Quand on me demande si ce livre m’a plu, j’ai du mal à répondre car, au cours de ma lecture, j’ai changé plusieurs fois d’opinion. A mon avis, au lieu d'ajouter à ce roman inachevé les notes d'Irène Némirovsky relatives au projet initial, une partie de son journal personnel, sa correspondance avec son éditeur de l'époque et la correspondance qui suit son arrestation..., l’éditeur aurait dû se limiter à l'annexion, en préface (et non pas en postface comme le fait l’édition italienne !) de sa brève biographie par Myriam Anissimov, celle-ci ajoutant incontestablement un éclairage et un certificat d’authenticité à une œuvre si proche d'un vécu. S'agissait-il d'une des conditions requises pour la publication ? En tout cas, c’est comme si on disait au lecteur : « maintenant, il faut que tu finisses ton assiette », ce qui fait que ce livre a fini par me rester sur l’estomac. Mais procédons par ordre et, surtout, essayons de faire la part des choses car cela en vaut la peine. 

 

Ici il s’agit du dernier roman d’une écrivaine célèbre entre les deux guerres, commencé en 1941 puis interrompu, car émigrée russe après la révolution d’octobre, apatride, juive, et persécutée dans le cadre des lois raciales, Madame Némirovsky est arrêtée en juillet 1942 et déportée à Auschwitz où elle meurt un mois plus tard. Conservée sous forme de manuscript par sa fille Denise pendant près de soixante ans, cette Suite de guerre commencée avec la débâcle et qui aurait dû avoir cinq parties, s’arrête brusquement dès la fin de la seconde, avec le départ d'une bonne partie de l'armée allemande vers le front russe, en juin 1941, et c’est avec beaucoup d’intérêt que je l’ai abordée, immédiatement saisie par la fresque minutieuse et impitoyable que la romancière dessine sous les yeux du lecteur : "Mon Dieu ! que me fait ce pays? Puisqu'il me rejette, considérons-le froidement, regardons-le perdre son honneur et sa vie", écrit-elle dans son journal.
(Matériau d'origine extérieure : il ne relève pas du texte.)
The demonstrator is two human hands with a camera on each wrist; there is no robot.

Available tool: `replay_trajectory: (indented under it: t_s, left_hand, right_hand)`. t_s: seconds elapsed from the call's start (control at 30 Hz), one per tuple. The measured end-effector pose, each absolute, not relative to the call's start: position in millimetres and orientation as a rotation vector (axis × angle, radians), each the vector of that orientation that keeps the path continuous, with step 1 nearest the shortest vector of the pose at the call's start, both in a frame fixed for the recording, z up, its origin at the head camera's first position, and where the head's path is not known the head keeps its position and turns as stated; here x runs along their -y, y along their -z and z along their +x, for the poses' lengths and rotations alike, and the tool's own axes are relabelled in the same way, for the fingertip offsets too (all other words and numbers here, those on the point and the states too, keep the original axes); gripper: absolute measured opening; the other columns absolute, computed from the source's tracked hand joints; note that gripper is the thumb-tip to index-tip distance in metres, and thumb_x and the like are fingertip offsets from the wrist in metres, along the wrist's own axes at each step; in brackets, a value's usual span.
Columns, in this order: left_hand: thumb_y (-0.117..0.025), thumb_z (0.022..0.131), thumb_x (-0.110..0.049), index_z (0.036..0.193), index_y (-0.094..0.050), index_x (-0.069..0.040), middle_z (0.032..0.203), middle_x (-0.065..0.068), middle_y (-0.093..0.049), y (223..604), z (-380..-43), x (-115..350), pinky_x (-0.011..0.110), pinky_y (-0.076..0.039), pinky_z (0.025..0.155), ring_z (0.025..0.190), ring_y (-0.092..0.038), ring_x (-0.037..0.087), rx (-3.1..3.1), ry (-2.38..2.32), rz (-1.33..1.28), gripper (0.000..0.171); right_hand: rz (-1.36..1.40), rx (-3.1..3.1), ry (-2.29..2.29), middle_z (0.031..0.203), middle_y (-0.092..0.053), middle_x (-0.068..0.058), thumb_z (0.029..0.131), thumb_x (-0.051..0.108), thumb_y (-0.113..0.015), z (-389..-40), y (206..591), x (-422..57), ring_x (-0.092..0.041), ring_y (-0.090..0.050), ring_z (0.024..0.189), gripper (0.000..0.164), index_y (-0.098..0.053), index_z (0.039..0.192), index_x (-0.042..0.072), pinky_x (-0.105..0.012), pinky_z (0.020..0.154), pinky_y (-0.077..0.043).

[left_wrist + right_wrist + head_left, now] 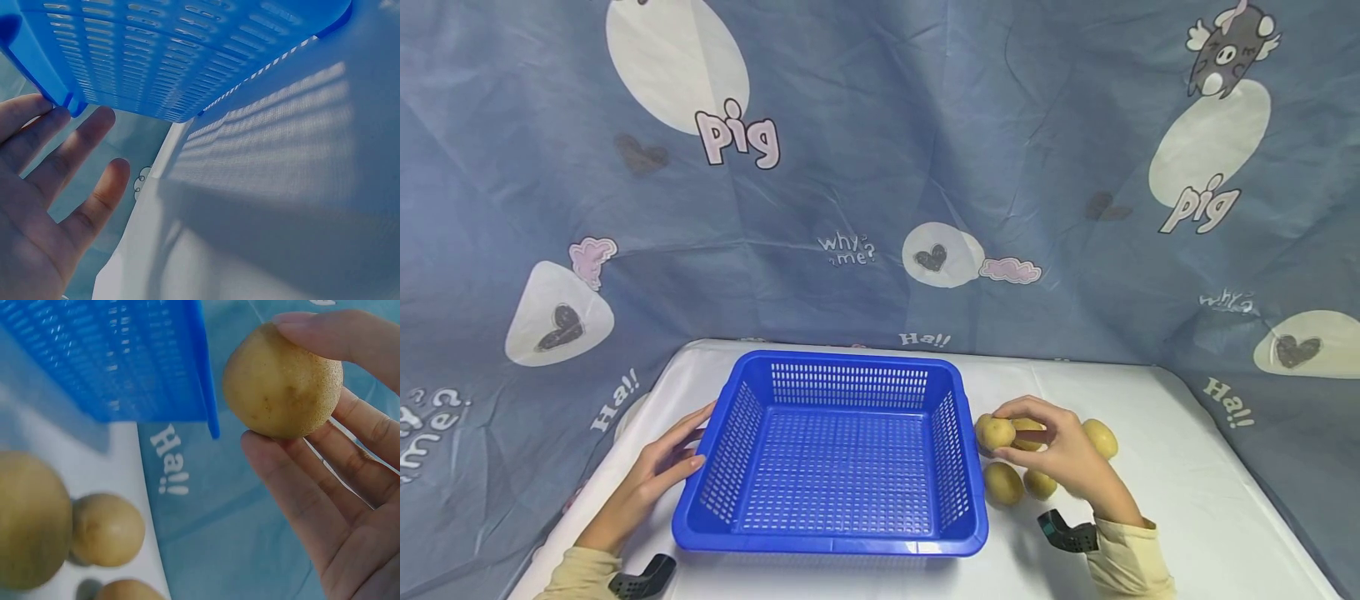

Dans la première partie, « Tempête en juin », on perçoit les échos de la débâcle française de juin 1940, son effet sur la population, et on assiste à l’exode massif et anarchique d’un large échantillonnage social vers le centre et le sud du pays, qui met à nu un ensemble de caractères qui ont tous (sauf les Michaud) un point commun : petitesse, égoïsme et mesquinerie, et bien peu de générosité. 

Dans la seconde partie, « Dolce », on scrute, comme au-dessus d’une maison de poupées, un petit village du Morvan, où le vainqueur se transforme en occupant et s’installe chez l’habitant. J’ai aimé l’étude psychologique faite autour des comportements individuels, des occupants bien entendu, mais surtout des Français soudain bousculés dans leurs habitudes et leurs critères de valeur : de ceux qui ont déjà connu l'autre guerre, des jeunes femmes seules, sans hommes, tués ou faits prisonniers, qui se retrouvent face à des charges et des responsabilités écrasantes mais aussi aux désirs impérieux de leur jeunesse, l’indifférence des enfants, les calculs des riches et des moins riches, leur avarice, l’inéluctable glissement vers une familiarisation, l’adhésion opportuniste et vénale au collaborationnisme, spontanée pour certains.


En l’absence de tout sentimentalisme, - ce que j’ai particulièrement apprécié -, ce témoignage pris sur le vif est d’une valeur inestimable, à tel point que l'aspect romanesque finit par passer en second plan. J’ai également aimé les lenteurs qui, mieux que des phrases descriptives, savent exprimer le poids d’une situation non seulement insupportable en soi, mais sans date d'échéance prévisible. Mises à part les quelques maladresses relevées dans la rédaction et qui auraient sans aucun doute disparu après une ultime correction, l’ensemble est vraiment très intéressant et profondément instructif.


Je passerai sous silence les notes que la romancière a laissé à propos de l’ensemble de son projet. A tout ceux qui, comme moi, n’aiment pas qu’on leur raconte ce qui se passe dans les coulisses, je conseille presque de les sauter, car elles ternissent l’idée de témoignage historique qu’on ne peut manquer de se faire en lisant les deux premières parties.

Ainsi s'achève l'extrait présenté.